*WORK REQUIRED*. Copy out each line of the entries where the word "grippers" is present.

*INFORMATION GIVEN*.

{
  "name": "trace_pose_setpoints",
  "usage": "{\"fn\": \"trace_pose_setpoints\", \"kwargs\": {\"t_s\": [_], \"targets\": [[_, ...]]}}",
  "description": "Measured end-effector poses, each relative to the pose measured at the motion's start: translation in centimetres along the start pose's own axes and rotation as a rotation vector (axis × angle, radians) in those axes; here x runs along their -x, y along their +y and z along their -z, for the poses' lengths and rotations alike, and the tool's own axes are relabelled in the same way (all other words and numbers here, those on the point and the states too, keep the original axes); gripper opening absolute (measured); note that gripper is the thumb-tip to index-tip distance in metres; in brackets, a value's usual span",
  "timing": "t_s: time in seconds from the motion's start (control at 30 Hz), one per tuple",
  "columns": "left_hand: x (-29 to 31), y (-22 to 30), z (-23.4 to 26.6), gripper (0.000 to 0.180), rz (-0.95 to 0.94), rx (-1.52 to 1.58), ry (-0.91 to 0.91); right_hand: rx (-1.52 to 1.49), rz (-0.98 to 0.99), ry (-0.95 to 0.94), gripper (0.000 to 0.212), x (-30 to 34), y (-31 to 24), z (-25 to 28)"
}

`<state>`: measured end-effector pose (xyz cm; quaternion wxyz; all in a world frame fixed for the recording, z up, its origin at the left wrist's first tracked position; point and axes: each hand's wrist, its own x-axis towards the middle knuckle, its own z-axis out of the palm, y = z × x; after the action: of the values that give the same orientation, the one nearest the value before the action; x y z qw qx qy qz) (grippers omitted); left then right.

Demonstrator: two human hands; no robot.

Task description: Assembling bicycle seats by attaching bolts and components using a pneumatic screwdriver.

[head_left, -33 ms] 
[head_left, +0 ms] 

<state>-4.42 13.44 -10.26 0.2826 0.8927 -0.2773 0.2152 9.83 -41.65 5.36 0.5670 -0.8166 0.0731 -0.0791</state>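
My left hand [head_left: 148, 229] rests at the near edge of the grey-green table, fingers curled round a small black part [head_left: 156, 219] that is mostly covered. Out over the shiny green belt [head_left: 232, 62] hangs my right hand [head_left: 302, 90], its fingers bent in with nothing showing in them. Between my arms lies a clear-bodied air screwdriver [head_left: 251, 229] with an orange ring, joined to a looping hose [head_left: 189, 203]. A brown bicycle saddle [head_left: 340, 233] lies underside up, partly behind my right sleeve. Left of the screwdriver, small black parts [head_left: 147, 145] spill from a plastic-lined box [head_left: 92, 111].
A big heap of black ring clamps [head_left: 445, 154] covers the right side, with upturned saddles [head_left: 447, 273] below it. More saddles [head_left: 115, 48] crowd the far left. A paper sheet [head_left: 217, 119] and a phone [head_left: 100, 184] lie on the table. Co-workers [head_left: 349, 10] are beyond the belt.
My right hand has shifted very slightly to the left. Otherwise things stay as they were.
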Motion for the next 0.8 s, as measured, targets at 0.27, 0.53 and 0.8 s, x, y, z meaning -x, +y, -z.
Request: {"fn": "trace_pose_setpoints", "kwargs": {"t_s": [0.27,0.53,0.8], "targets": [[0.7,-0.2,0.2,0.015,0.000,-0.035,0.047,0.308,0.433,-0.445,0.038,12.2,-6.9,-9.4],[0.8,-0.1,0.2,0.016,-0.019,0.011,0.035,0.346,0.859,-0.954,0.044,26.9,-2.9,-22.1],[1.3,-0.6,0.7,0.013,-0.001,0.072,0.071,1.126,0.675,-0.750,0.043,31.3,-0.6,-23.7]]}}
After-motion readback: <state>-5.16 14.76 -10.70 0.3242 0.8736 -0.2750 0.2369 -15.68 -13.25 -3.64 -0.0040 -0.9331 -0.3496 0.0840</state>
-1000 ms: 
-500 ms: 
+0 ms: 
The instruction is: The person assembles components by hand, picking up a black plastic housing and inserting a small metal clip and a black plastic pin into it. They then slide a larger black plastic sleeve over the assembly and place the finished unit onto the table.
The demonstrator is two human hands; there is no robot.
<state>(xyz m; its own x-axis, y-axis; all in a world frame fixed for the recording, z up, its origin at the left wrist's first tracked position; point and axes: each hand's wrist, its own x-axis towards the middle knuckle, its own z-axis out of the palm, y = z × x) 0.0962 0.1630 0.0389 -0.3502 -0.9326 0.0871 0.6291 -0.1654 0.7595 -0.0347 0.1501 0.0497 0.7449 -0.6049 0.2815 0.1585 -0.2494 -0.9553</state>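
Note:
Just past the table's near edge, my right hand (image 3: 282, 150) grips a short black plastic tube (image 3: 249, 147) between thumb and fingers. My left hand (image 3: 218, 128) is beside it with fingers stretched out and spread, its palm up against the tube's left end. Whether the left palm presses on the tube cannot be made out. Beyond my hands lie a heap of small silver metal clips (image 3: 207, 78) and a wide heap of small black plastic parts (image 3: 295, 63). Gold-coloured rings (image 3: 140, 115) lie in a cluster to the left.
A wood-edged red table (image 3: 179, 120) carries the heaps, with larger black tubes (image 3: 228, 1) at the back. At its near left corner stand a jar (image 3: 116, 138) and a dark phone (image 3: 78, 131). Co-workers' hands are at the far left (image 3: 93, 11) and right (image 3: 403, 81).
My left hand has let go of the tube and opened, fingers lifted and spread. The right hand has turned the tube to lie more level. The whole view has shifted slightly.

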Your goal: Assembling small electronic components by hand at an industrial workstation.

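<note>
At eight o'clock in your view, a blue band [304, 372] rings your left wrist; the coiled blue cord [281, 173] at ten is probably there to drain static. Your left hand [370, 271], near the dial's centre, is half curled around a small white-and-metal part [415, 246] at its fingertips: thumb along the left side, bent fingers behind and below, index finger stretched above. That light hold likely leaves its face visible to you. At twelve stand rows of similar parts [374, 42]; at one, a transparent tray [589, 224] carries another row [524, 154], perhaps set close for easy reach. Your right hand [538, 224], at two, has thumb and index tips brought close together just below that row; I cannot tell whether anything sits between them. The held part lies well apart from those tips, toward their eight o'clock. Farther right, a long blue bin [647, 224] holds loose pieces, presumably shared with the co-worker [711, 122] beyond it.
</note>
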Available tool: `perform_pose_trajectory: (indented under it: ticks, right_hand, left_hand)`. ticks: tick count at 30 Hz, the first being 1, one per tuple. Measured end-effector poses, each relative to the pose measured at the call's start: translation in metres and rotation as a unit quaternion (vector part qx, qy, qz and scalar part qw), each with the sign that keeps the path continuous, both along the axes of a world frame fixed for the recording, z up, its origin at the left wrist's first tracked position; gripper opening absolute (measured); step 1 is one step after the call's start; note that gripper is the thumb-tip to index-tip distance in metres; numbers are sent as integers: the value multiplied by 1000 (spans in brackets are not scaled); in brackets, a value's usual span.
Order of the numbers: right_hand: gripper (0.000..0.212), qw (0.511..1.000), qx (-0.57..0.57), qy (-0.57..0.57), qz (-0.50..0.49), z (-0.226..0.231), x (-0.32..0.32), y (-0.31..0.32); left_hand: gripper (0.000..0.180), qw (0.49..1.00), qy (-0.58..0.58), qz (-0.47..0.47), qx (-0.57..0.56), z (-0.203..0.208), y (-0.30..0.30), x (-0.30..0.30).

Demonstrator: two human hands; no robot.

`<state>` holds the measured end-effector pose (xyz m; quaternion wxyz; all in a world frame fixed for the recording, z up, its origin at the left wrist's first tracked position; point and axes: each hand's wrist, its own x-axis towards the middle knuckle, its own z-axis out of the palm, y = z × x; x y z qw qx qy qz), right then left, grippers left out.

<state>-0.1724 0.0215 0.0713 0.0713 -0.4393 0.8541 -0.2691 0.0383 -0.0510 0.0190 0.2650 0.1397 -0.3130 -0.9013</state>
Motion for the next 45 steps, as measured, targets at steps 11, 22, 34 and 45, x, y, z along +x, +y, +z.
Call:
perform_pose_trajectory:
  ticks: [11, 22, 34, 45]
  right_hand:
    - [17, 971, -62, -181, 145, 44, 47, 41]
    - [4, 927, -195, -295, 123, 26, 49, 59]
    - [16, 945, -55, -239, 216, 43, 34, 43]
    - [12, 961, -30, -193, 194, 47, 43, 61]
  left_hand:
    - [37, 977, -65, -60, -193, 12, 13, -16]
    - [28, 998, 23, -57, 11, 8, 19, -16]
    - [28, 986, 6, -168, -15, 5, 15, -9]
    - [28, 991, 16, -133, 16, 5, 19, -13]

*RESPONSE AREA*.
`<state>`: measured end-effector pose (xyz cm; quaternion wxyz; all in a world frame fixed for the recording, z up, its origin at the left wrist's first tracked position; point and axes: each hand's wrist, its own x-axis towards the middle knuckle, its own z-axis out of the palm, y = z × x; after the action: of the values that give the same orientation, the one nearest the value before the action; x y z qw qx qy qz) (grippers omitted); left then right.
`<state>` holds the measured end-effector pose (xyz m; quaternion wxyz; all in a world frame fixed for the recording, z up, its origin at the left wrist's first tracked position; point and axes: each hand's wrist, its own x-axis towards the middle knuckle, its own z-axis out of the palm, y = z × x; x y z qw qx qy qz), right then left, grippers left out.

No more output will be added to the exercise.